Incredible Algorithms - Imperial Inaugurals
Today I attended an inaugural lecture at Imperial College by Professor Bernhard Kainz, who works in Medical Image Computing. First things first he wanted to talk about how people imagine research. We often picture a simple path: a discovery is made, a company develops it, and eventually it reaches people. In reality, it’s far messier. Between an idea and real-world impact there are countless obstacles, experiments, failures, and iterations.
A brilliant example came from his work with medical imaging of babies in the womb. Capturing clear MRI scans is incredibly difficult because babies constantly move. Unlike adult scans where a patient can stay still, here the images are constantly shifting. So he explained how instead of relying on a single scan, researchers take many images from different angles and reconstruct them computationally. Algorithms essentially piece together fragments into a coherent picture.
But detecting disease introduced another challenge: most babies are healthy. That means there is very little training data showing what abnormalities actually look like. His team solved this in a really clever way - they generated realistic medical abnormalities themselves. By creating plausible malformations in scans, they could massively expand the dataset and help algorithms learn the difference between normal and abnormal cases. What I found especially interesting was how they organise these scans into a kind of multidimensional space, where similar conditions sit closer together.
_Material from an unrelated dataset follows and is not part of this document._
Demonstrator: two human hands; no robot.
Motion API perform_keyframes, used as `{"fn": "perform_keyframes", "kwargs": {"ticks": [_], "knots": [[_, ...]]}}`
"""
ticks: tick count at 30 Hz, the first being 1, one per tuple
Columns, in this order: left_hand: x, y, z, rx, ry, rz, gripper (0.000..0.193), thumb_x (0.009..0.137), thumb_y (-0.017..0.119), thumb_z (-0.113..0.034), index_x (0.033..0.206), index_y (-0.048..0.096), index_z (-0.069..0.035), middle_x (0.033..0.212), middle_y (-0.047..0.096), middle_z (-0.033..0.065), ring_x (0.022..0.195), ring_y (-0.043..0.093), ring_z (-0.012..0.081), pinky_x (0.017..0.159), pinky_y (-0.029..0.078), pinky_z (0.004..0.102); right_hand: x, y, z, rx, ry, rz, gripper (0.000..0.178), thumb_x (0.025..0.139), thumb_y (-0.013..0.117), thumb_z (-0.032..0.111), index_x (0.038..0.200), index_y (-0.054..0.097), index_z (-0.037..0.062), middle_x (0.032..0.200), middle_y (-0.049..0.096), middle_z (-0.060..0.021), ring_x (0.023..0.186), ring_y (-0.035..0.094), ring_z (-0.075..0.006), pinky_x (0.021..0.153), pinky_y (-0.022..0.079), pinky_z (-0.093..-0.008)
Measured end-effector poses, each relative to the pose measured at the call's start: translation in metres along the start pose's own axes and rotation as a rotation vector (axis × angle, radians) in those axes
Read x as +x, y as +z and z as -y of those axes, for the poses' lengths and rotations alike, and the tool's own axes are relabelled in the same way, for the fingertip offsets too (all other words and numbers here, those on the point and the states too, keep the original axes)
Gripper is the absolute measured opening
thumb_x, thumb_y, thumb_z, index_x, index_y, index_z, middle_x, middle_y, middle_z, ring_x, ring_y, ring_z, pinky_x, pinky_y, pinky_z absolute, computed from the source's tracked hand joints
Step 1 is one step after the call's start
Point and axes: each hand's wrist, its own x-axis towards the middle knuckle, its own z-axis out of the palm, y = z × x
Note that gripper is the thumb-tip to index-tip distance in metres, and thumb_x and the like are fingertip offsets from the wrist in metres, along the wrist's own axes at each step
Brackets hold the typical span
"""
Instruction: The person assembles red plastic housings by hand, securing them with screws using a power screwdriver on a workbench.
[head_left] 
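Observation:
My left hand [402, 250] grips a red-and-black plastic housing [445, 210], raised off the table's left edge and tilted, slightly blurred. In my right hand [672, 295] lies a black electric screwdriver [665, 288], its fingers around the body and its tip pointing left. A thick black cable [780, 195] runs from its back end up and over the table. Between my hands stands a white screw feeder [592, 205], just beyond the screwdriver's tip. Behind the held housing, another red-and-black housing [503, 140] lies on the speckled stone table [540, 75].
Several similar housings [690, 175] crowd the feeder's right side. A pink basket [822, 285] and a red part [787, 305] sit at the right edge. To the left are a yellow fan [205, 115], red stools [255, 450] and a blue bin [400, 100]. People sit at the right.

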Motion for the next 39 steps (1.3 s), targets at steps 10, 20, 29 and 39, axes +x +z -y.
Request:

Populating that space with both real and synthetic examples allows the algorithm to understand subtle differences much better.
The final part of the talk explored something that really caught my attention: the role of AI in accelerating research itself. Scientists often have hundreds or thousands of hypotheses they would like to test, but simply don’t have the time. Professor Kainz explained that large language models can now help run many of the technical steps needed to test ideas, dramatically speeding up the process. Instead of spending years exploring a few possibilities, researchers can explore far more ideas much faster.
One audience question I loved asked whether AI might eventually create its own scientific hypotheses. His answer was revealing: while that may be a direction AI moves toward, he believed current systems still lack true creativity. Since they generate ideas based on patterns in existing research rather than genuinely new insights he felt that hypothesis generated ended up being quite mundane and that currently at least, creativity is in the human's hands. Another question was about whether AI could explain why someone develops a disease. His answer was refreshingly honest: even scientists often struggle to fully explain that themselves. And understanding what is happening is already difficult enough so he said its currently too hefty of a task for it right now and that he believes that details about the disease is more important at the moment.
Walking out of the lecture, what struck me most was how powerful computer science has become in driving progress across entirely different fields. This is exactly why I love it so much. Computer science unlocks possibilities. It automates the tedious work, lets researchers explore more ideas, and ultimately pushes humanity forward faster than ever before. Seeing that intersection between algorithms, innovation, and real-world impact was incredibly inspiring. I'm so excited for what the future will bring!